The criticisms offer an opportunity to set a few things straight. First, although some claim wilderness excludes people, it's good to recall that Congress created the designation "for the use and enjoyment of the American people." Early wilderness proponents were hunters, stock riders, hikers and other outdoor enthusiasts. Seeing how roads brought more and more cars and development to their favorite haunts, they were the ones who urged the government to preserve places where their admittedly small numbers could enjoy the public estate. In an age of rampant off-road vehicle traffic, I'm thankful for their efforts.
Next, while wilderness is often painted as the creation of a liberal elite, the 1964 Wilderness Act passed with broad support in Congress. The final product was the work of both political parties, following eight years of debate. It was a compromise, born in the darkest days of the Cold War, when the specter of nuclear annihilation forced many to consider the physical and psychological values to the human spirit of undeveloped nature.
The Wilderness Act recognized that, even in 1964, most of the American landscape was already developed. Truly remote places were becoming rare. The law decreed that certain federal lands with outstanding qualities of solitude and beauty would remain roadless and undeveloped. Today, the protection covers about 109 million acres, roughly 5 percent of the nation's landmass.
Early advocates knew that wilderness offered benefits aside from recreation. In the 45 years since the law's passage, scientists seem to have never stopped learning about the importance of permanently protected roadless landscapes.
Take our fire problem. It stems from a century of misguided fire suppression that led to crowded, fire-prone woods. Climate change, with its diminished snowpacks, enhances extended droughts. Added to the mix is too much sprawl and development, thanks to short-sighted Western communities. Astoundingly, some blame wilderness for the fire problem, yet for decades, big wilderness areas like Sequoia-Kings Canyon in California and the Bob Marshall in Montana have provided a laboratory for experiments that will save millions of acres of unhealthy woods, not to mention many homes.

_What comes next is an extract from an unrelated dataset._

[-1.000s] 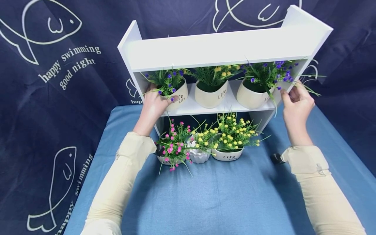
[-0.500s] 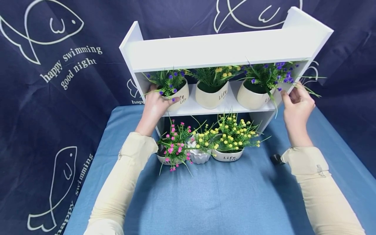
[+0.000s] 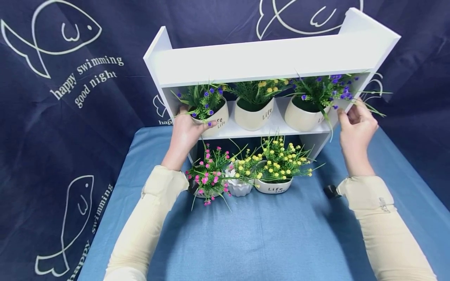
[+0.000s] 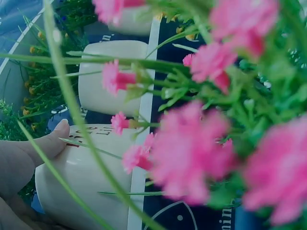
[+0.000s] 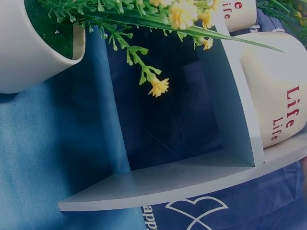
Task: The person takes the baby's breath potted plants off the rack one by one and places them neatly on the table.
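My left hand (image 3: 186,130) holds a cream flowerpot (image 3: 221,113) with purple flowers at the left end of the middle shelf. Its thumb lies across the pot's front, near the printed "Life", and the other fingers go round the left side, partly hidden. In the left wrist view the same thumb (image 4: 50,143) presses the pot (image 4: 91,172), behind blurred pink flowers. My right hand (image 3: 360,128) grips the right side panel of the white shelf unit (image 3: 267,60), thumb at its front edge. Beside that hand stands another cream pot (image 3: 300,117) with purple flowers.
A cream pot (image 3: 251,117) with yellow-orange flowers stands mid-shelf. Below, on the blue cloth (image 3: 246,234), sit pink flowers (image 3: 211,171), a white fluted pot (image 3: 240,188) and an oval pot (image 3: 273,186) with yellow flowers. A dark printed curtain (image 3: 70,128) hangs behind.
My left hand and the left flowerpot have shifted slightly to the right and toward me. The right hand keeps its place on the side panel.
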A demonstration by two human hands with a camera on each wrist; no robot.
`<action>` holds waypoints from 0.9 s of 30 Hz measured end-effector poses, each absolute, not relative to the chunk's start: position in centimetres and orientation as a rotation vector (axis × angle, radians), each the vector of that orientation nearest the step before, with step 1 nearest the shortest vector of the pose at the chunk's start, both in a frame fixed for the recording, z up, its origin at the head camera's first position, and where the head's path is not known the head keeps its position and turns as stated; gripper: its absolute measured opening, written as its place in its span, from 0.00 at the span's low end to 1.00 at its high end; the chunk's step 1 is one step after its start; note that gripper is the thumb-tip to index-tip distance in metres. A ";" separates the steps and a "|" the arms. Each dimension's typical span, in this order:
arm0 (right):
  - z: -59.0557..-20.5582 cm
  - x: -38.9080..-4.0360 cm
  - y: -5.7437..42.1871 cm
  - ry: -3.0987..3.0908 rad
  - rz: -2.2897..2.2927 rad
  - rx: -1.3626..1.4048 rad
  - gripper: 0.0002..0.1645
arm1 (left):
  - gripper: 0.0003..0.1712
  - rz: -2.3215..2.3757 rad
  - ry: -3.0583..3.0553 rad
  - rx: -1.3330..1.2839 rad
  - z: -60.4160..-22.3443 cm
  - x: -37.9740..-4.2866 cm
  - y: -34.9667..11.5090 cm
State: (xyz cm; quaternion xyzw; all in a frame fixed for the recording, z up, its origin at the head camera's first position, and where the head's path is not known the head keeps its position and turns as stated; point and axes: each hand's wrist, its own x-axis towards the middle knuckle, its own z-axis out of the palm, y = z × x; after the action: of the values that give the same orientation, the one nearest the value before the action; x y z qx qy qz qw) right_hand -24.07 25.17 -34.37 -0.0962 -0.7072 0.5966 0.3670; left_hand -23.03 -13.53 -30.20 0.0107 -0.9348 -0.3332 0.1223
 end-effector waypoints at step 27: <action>-34.4 -24.1 25.1 -1.813 1.554 -0.250 0.20 | 0.54 -1.228 -2.609 0.132 -30.9 -19.7 -13.9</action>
State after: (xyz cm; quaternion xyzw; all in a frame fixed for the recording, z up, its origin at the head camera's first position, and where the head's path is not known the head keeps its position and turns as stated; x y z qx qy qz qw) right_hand -24.14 25.12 -34.44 -0.0969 -0.7040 0.6034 0.3618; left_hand -19.67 -13.94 -30.92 0.0453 -0.8965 -0.4220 0.1274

Then there's wildlife. Every year, it seems, another study demonstrates that grizzly bears and other animals require large intact areas in order to survive. In short, roads kill. With scientists such as E.O. Wilson warning that up to half of the Earth's species could soon disappear, wilderness is more than ever a key to protecting wildlife, from grizzlies to butterflies.
We also have wilderness to thank for dramatic improvements in air and water quality. In the mid-'70s, some of our most effective air-quality laws were inspired by the threat to clean air in parks and wilderness, and for tens of millions of us, wilderness also provided that last glass of clean water. Whether it's a few thousand acres in Vermont or the immense Wrangell-Saint Elias in Alaska, wilderness always offers us the opportunity to reacquaint ourselves with the natural world that sustains us.
Many of us are realizing the truth of what John Muir said over a century ago—that going into wilderness is going home. This message has critical importance in the 21st century, when the future of so much life is in the hands of humanity. In our era, it's not the size or number of wilderness areas that will save life on earth; sadly, they will always be too small and fragmented for that. Instead, it's the psychological and emotional impact that wilderness has on us. America needs wilderness to keep its soul alive.
Tim Lydon is a contributor to Writers on the Range, a service of High Country News (hcn.org). He writes in Whitefish.